「なかなか、いいお店でしょ? ね、竹本先生、天野先生」
駅から少し離れたところにあるビルの2階。
いつもはもっとにぎやかなこの通りも今日は少し勝手が違う。
「くりすますぅぅ、いぶぅ〜。今日くらいね、飲んだって誰もおこんないわよぉぉぉ〜」
「藤井先生、お酒が過ぎると身体に毒ですわよ」
「だぁいじょ〜〜ぶ。さ、グラスが空いてませんよ〜、天野先生も飲んで、飲んでぇ〜」
天野はため息をついた。
女性の付き合いはシビアだ。
今日、ここにこなければさんざんに理由を聞かれた挙句。
「服部先生は、お見合いがうまくいったらしいのよぉ〜」
肴にされる。
「じゃぁ、今年で退職?」
「んにゃ、結婚しても続けるらしいわぁぁ」
教師といえど、人間。
考えることは同じだ。
「先生、天野先生。」
「え? は、はい。」
「今夜は、深刻ですねぇぇぇぇ」
「今までの記録を破るかと思いましたよ」
「記録、ですか?」
藤井が軽く頭を振りながらつぶやいた。
「気付くまでに何回呼べばいいかですよ」
「はぁ……」
だが、天野はよくわかっていないようだ。
「あの……何の話しをなさっていたんですか?」
「どこかにいい男おちてないかな、ってハナシ」
「落ちてたらいいと思いません? カプセルか何かに入って」
「そんなカプセルが落ちてたらぁ〜、私がすぐに拾うわよぉぉ」
「『光源氏計画』ね。
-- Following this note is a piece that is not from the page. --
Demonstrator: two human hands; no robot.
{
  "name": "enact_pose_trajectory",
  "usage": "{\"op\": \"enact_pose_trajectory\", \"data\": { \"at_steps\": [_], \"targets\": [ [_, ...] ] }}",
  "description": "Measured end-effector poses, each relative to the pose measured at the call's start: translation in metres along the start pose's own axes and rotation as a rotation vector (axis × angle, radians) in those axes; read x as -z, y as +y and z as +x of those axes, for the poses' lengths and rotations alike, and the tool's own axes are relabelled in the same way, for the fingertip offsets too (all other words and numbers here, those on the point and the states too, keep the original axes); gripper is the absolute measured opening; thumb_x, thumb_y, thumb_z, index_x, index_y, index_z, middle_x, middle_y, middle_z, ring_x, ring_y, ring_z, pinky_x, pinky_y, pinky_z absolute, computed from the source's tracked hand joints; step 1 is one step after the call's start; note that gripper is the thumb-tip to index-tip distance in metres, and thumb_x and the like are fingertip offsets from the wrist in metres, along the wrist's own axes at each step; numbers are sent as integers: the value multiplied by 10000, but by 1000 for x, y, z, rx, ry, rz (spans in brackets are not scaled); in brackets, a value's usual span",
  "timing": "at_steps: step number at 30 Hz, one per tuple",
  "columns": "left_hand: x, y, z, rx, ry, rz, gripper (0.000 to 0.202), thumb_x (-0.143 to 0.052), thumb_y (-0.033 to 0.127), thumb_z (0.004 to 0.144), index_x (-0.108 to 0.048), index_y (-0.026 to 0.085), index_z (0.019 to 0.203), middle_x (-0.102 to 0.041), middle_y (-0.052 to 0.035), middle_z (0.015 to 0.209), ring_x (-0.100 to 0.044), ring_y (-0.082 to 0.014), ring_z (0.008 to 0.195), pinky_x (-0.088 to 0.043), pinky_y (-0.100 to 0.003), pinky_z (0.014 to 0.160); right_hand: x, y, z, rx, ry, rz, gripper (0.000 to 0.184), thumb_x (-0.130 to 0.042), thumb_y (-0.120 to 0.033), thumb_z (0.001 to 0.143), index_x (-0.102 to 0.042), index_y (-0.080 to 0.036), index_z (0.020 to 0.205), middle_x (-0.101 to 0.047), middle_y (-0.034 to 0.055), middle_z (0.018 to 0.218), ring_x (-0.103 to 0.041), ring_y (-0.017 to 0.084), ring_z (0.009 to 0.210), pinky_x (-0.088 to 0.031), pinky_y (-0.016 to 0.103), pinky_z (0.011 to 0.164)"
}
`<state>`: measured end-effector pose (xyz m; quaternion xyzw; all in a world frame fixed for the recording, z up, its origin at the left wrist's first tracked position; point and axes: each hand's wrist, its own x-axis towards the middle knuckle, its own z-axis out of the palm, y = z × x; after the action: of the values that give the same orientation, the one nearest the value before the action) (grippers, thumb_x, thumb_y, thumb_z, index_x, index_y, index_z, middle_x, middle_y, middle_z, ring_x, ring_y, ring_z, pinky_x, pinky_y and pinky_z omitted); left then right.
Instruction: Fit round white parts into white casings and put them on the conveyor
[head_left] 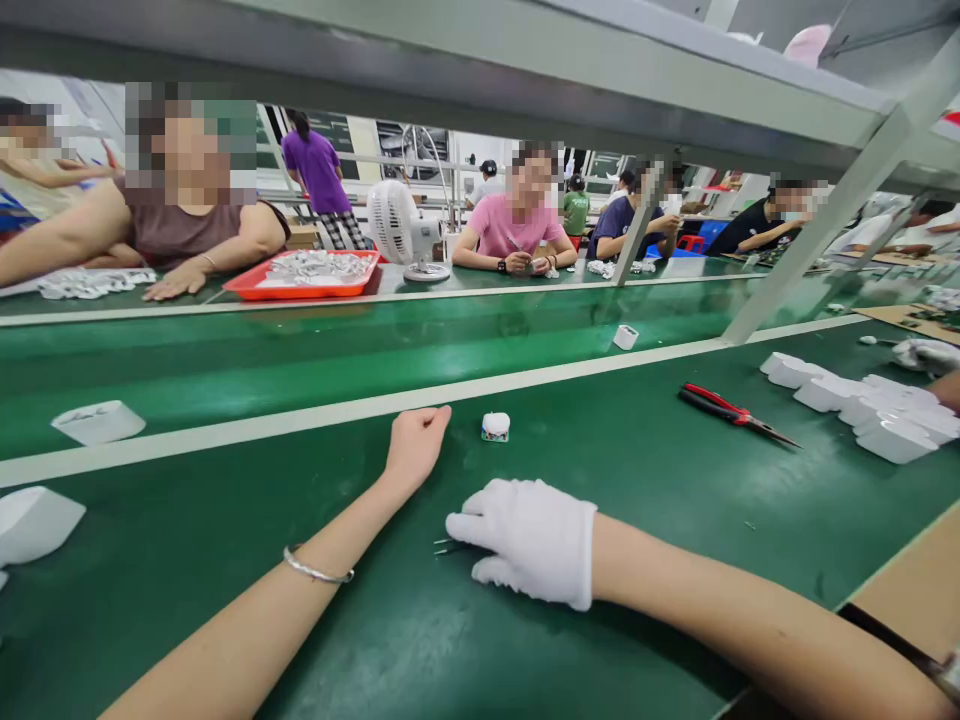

」
「何、それぇぇぇ」
「紫の上を自分好みにしたように、自分の好みの男に育てあげるの」
「さっすがぁ〜、国語の先生は、言うことが違うっっっ!!」
会話に加わることもなく、ミネラルウォーターに口をつけると、天野は窓を見つめた。
窓ガラスの端が結露し始めていた。
店内の温度から考えると、外はかなり寒くなっている。
今日の天気図から考えれば――。
「竹本先生、藤井先生、雪が舞ってきましたわ。」
「あら……。」
3人の目が、窓の外を見つめた。
ホワイト・クリスマス。
今宵、皆様に幸せが訪れますように。
そう心から願う天野だった。
ご覧のように、ちょっと天然で、ずれてる高校の地学教諭です。
山奥でダムを作るために沈んだ村々が祀っていた雨を呼ぶ神様が行き場を失い、里へ降りてきた。今まで人間との関わりが薄かったため、あまり「心」や「想い」に関しては、よくわからない、という設定です。